The book tried to introduce new "theories" in every paragraph. I'd rather see something practical.
Lots of factastic data, information and ideas can be found in this book. Besides it is well written, esay to understand, even if the readers are not expert in neural networks or hidden Markov Models etc. subjects. To my surprise that Baldi and Brunak are presenting thoroughly important keys of the theory with mathematics and physics in it.
Looking forward to seeing the second edition being published. I am a fan of them.

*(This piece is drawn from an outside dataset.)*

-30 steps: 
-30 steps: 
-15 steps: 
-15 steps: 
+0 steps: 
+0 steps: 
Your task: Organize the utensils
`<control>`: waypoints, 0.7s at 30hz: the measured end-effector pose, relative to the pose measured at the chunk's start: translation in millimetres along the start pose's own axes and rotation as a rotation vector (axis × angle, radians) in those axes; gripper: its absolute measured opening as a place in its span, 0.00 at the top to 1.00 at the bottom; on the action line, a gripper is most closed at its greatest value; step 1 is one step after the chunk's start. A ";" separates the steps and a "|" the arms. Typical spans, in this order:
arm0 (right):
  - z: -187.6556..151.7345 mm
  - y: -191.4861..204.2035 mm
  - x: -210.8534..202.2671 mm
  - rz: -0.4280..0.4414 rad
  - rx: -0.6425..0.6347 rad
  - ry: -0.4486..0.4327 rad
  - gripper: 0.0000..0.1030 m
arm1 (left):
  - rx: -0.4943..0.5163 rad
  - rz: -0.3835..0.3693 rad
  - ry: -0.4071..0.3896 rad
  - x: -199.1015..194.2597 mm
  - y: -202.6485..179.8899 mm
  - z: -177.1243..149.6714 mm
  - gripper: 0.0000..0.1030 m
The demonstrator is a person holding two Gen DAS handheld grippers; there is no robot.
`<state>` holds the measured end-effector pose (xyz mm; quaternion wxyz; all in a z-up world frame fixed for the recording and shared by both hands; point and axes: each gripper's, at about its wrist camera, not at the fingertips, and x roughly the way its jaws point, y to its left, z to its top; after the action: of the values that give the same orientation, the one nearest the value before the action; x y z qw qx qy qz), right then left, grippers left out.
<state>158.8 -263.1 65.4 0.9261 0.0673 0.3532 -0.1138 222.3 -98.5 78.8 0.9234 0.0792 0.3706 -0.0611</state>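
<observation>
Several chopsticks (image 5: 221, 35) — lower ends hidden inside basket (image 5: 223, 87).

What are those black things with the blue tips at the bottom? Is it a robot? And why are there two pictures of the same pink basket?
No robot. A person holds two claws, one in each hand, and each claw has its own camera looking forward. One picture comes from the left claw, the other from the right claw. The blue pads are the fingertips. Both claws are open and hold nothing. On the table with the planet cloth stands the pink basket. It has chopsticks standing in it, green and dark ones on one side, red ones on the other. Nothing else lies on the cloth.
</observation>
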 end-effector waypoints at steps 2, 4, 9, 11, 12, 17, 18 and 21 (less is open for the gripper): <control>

"Bioinformatics", by Baldi and Brunak, is a very well-written treatment of current stochastic algorithmics of genomics and proteomics. It is profitable reading for both the computer scientist learning relevant biology and the computational biologist learning relevant computer science. It probably favours the biologist slightly in this regard, as witnessed by my own enthusiasm for this work. Of particular value are the chapters on hidden markov processes and stochastic grammars. The treatment builds smoothly from early chapters on Bayesian fundamentals in chapter 2, to markov chain monte carlo processes in chapter 3, followed by theory and applications of neural networks, three chapters on hidden markov processes (a fascinating and vital field in modern genomics) and lastly an introductory chapter to the equally important area of stochastic grammars. Other appreciated features include: an up-to-date 452-reference bibliography; a comprehensive survey of web-based resources re both genomic databases and available search engines for DNA, RNA and protein sequence-patterns; in the appendices, there are concise definitional reviews re the coupling of information theory with entropy and aspects of HMM's.Lastly, the price is right, as is most often the case with books from MIT Press.
The above authors have succeeded well in illuminating a large piece of a very large (and growing) object: the landscape of modern informational biology. They of course cannot cover it all. Another recent book (1997) that complements this book's particular focus is that of Setubal and Meidanis ("Introduction to Computational Molecular Biology"). These authors offer a greater emphasis on string and graph theoretic approaches to sequencing algorithms and deal more directly with various heuristic approaches to fragment assembly and hybridization mapping.
The book provides an abundance of excellent information of machine learning techniques as applied to biology. I found the presentation of the material to be clear, detailed, with a wealth of support data regarding many of the complex issues of BI. Thanks to Baldi and Brunak, the ideas such as hidden Markov models and applications in molecular biology are dramatically clear.
This is an excellent book. It contains a broad introduction to the main problems of computational molecular biology and a rigorous description of the foundations of machine learning and other statistical methods. Several chapters cover a variety of applications from DNA, to RNA, to proteins problems. Unlike other books on these topics, this book has very few errors in it, if any.
This book is fantastic! It opens a panoramic view over the future, the new era of biology. I thoroughly enjoyed reading and studing it. It is full of interesting ideas, insights, and techniques. It should prove very valuable to both biologists and computer scientists. Very clear and rigorous foundations. Mr. Baldi and Mr. Brunak are also funny. Nice entertaining pictures.